Banana Cream Cake

by Sarah

in Cakes, Dairy-Free, Desserts, Egg-Free, vegan

Banana Cream CakeBanana bread was the first dessert that had me hooked on baking. So soft and moist, and turning my least favorite fruit into something much more magical. I used to not like eating bananas back in high school, and when my mom would say “eat some bananas they are good for you” I would hope they get a little too ripe to taste good raw so I can make banana bread.

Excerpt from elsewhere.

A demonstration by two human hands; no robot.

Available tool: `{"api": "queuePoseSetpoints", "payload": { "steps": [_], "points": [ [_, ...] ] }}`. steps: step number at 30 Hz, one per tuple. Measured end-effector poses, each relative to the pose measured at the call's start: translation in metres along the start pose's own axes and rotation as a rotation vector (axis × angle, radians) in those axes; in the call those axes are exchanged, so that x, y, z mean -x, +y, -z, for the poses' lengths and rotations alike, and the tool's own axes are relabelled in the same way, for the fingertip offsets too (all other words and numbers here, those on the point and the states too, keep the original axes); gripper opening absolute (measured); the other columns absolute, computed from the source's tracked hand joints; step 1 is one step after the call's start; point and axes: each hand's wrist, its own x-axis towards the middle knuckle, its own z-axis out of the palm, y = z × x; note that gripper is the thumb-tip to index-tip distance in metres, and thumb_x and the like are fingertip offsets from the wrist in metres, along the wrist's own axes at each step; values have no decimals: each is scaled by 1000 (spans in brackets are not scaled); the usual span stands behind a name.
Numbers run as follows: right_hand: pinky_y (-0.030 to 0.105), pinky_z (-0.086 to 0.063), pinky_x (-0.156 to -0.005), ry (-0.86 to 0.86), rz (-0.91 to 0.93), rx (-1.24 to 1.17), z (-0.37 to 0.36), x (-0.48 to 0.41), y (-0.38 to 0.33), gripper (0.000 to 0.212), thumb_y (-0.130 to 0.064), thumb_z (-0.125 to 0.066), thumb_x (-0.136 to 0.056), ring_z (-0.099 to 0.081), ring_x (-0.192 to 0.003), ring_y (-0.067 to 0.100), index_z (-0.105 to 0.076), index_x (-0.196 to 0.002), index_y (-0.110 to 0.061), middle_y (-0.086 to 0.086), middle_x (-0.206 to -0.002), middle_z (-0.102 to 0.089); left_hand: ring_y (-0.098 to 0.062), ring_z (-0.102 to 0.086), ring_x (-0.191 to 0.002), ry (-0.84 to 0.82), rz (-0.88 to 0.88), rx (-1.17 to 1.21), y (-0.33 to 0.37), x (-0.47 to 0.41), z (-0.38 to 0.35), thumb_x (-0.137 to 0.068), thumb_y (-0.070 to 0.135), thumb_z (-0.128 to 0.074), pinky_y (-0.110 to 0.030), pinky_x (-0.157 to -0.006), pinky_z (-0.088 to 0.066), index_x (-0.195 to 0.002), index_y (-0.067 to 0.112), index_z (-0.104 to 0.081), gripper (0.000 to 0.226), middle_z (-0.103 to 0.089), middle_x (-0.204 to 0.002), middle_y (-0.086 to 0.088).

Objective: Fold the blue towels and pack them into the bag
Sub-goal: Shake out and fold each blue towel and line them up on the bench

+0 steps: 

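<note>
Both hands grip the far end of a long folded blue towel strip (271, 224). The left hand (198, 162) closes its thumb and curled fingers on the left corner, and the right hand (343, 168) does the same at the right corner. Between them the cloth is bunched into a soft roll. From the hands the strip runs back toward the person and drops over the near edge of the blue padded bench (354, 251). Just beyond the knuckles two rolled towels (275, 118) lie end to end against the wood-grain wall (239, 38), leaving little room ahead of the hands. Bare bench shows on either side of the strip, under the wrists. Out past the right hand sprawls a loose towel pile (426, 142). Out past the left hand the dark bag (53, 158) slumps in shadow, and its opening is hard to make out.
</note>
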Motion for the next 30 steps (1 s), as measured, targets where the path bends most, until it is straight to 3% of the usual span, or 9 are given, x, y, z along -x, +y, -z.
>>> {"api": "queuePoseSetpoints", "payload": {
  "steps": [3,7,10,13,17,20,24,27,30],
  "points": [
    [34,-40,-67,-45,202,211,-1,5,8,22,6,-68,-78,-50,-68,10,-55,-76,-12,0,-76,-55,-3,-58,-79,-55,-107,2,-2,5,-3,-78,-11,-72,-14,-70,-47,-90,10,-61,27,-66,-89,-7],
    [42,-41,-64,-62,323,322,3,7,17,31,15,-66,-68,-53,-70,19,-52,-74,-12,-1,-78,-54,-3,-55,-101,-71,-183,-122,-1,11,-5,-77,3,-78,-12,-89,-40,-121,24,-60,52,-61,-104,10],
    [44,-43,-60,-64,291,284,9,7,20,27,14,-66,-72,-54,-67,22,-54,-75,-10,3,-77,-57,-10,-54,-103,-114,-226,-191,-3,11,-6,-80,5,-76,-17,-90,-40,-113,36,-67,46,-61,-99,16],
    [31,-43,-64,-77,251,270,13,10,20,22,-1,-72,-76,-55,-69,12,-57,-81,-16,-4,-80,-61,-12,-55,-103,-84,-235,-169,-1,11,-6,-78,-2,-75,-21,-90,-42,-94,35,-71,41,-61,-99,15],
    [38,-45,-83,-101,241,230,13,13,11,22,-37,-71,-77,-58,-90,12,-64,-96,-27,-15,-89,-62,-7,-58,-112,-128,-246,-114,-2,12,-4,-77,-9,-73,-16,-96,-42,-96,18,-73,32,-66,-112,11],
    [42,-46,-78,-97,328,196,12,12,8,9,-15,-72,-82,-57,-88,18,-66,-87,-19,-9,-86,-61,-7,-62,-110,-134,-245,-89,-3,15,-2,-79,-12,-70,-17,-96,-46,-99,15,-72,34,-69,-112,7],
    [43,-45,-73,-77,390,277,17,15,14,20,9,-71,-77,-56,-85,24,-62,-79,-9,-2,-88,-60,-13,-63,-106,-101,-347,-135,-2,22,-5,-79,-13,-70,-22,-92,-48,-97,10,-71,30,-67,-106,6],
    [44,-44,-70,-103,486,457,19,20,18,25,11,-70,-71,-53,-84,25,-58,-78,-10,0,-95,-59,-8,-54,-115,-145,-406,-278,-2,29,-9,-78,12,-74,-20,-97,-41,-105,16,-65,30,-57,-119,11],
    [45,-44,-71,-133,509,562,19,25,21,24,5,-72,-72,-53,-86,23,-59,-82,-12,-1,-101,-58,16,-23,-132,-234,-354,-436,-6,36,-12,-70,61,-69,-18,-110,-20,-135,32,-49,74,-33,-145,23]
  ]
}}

With my post-college interest in making layer cake, I thought to combine these two favorite desserts into one. Banana Cream Cake. Moist and sweet, this cake is banana bread wearing a silk coat of buttercream, with hair done up in chocolate curls.

Banana Cream Cake

Biting in, this cake tastes like bananas on a cloud of sweet cream. Bonus points if there are chocolate curls on the spoon. There’s also a small surprise about this cake (or maybe not-so-surprise if you’ve been reading this site before!). It’s completely vegan. By no means does that make this cake as healthy as vegetables, but if you’ve got health on your mind and cake in your heart, this vegan banana cake for you :) As with all the other vegan Savoring Spoon cakes, there is no cholesterol either.

Banana Cream Cake

This cake is made as a 2-layer 6″ cake, however you can easily make it a 3-layer cake. After baking 2 layers I had such a large cake-hump peeking out the top of my cake pan, it was certainly enough for a third layer. The cake recipe is lightly adapted from Food.com  and the frosting is a Savoring Spoon original. The sprinkles are jumbo red heart sprinkles. When you search for them online, there will be normal sized heart sprinkles and these jumbo ones – make sure to get the size you want. For tips and tutorials on how to decorate the cake, see my cake and cupcake tutorials page under the Resources tab.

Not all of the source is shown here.